Высокая женщина, худая, с рано поседевшими, спутанными волосами, терпеливо поджидала дочь на пороге хижины, которой постыдился бы самый последний из ««неприкасаемых», поддерживая костлявыми руками острый, выпирающий из-под грязного платья живот.

«Мать снова беременна — обреченно подумала девочка, безрадостно улыбаясь женщине обветренными губами — Второй раз. Скоро она навсегда уйдет в лучший из миров и я останусь совсем одна.»

Зира смутно помнила другой дом, тот, в деревне, задолго до того, как она и мать попались в руки ловцам. Их отвели в поселение на болотах, где уже жили полсотни людей, гущих спины на плантациях черного лотоса, зелья, погубившего не одну тысячу жизней и стоившего баснословно дорого.

Где-то там, в прошлой жизни, остались и отец, упитанный и веселый деревенский торговец, чья лавка была забита всевозможными, необходимыми сельским жителям, товарами и крохотный братик, рожденный матерью незадолго до похищения.

Теперь все было иначе, гадко и мерзко, а, нарядные платья и вкусная еда казались вымыслом, позабытой сказкой.

Ночами мать часто кричала от страха и проснувшаяся Зира, зажав уши грязными ладошками, терпеливо дожидалась, когда прекратится ее дикий крик.

Их было много здесь, на страшных болотах.
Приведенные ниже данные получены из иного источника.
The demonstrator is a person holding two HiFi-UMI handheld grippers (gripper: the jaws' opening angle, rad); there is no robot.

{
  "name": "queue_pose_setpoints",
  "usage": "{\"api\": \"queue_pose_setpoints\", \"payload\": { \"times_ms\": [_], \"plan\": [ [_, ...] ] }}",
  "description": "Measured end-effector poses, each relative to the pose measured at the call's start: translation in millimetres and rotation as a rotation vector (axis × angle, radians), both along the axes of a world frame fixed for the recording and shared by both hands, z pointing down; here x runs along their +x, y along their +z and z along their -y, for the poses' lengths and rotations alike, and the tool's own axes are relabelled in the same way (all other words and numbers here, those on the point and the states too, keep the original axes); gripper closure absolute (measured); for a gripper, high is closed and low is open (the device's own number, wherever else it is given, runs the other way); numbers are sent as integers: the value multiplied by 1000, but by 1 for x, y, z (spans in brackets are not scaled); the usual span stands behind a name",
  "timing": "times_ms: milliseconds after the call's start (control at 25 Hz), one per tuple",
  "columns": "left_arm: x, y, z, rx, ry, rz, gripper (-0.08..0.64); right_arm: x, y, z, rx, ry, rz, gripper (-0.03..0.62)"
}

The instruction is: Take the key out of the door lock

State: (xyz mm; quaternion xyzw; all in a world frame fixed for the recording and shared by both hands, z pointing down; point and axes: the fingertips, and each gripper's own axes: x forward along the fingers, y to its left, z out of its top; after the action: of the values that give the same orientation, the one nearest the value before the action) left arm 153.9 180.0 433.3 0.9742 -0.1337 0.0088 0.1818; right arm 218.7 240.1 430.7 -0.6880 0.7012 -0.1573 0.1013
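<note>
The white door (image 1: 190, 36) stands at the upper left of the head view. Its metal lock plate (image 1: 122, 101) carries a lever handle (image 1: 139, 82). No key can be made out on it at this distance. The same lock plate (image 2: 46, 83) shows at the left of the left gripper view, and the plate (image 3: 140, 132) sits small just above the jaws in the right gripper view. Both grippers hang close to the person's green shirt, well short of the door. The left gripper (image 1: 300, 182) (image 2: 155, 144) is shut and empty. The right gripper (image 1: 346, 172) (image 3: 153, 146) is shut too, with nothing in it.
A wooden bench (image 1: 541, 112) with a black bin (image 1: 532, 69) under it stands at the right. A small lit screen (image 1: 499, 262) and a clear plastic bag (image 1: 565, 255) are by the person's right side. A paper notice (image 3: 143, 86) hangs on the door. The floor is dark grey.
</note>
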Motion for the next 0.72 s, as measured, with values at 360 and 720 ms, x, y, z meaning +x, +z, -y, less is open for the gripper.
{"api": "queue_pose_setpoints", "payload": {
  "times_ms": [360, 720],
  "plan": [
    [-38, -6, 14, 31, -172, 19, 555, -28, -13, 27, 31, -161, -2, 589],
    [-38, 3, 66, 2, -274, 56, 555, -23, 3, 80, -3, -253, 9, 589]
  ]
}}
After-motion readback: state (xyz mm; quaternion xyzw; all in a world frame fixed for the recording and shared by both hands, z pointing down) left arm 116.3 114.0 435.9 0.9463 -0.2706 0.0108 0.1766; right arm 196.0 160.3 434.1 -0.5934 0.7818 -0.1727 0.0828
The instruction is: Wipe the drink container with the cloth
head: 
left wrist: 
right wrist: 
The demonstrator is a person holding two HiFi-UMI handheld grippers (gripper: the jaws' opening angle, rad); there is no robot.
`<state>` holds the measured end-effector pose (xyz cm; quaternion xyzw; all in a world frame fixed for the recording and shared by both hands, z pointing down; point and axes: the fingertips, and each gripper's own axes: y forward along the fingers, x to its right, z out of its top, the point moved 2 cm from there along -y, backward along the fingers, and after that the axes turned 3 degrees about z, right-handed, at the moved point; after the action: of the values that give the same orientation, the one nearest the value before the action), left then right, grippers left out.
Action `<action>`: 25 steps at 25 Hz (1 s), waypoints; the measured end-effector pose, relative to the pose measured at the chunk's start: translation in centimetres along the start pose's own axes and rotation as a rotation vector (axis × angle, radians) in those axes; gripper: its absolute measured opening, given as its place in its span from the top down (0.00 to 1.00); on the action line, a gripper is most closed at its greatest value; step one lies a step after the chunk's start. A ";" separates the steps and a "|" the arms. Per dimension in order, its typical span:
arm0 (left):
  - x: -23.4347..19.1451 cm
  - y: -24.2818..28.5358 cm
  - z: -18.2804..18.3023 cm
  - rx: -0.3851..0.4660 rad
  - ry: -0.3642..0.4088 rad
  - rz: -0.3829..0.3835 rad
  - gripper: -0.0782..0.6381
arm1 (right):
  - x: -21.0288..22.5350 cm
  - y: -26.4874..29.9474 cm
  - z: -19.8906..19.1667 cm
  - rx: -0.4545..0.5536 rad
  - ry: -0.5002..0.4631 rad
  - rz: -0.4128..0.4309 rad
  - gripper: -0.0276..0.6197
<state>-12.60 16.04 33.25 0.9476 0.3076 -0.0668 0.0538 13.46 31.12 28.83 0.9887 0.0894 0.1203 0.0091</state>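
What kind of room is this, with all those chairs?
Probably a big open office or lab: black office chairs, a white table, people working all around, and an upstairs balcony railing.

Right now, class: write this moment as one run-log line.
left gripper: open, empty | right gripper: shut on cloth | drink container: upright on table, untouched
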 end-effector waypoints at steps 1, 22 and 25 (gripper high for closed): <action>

В самом сердце зеленого ада, несчастных и бесправных, рабов Черных жриц из проклятого храма Сигтоны.

Они сажали, растили и собирали урожай черного лотоса, дышали его отравленной пыльцой, слабели и умирали от нее.

Лишь самые сильные и крепкие женщины жили немногим дольше остальных. В них нуждались и их охраняли…. демоны. Самые настоящие демоны-ракшасы, о которых Зира слышала только в сказках.

Из какой преисподней вытащила Шанкар-Шарма, Верховная жрица Сигтоны своих нечистых слуг, Зира не знала, да и никто в болотном поселении не знал тоже, но четыре огромных ракшаса были тюремщиками несчастных, изнемогающих от адского труда, людей. Они же выполняли и обязанности надсмотрщиков, разрывая провинившихся на части и пожирая их на глазах отупевших жертв, дабы устрашить остальных.

Они же, демоны, вступали в противоестественную связь с человеческими женщинами, но не пожирали их сразу же после соития, а терпеливо дожидались появления потомства.

О таком богомерзком явлении не слышали даже могущественные жрецы Асуры.

Вероятно, подобная гнусность была вызвана тем, что на зов Черной жрицы откликнулись только самцы, особи крупные и кровожадные и ни одной самки, а, жрица желала иметь целую армию подвластных ей демонов. Человеческая кровь ослабляла новорожденных монстров, но, они все равно были свирепей и сильнее людей.

Вот для этого жрице и были нужны крепкие, выносливые женщины, способные побывать в объятиях демона и выжить после этого.

В живых осталось только два детеныша, остальные или вовсе не появились на свет, погибнув вместе с матерями, или умерли позже, от слабости и неспособности пить материнское молоко.

Выжило двое и один из них у матери Зиры. И, Зира и ее мать, ненавидели уродливого детеныша и тот, даром, что плод чрева ее, платил своей человеческой матери тем же, а на Зиру смотрел, как на большой кусок свежего мяса.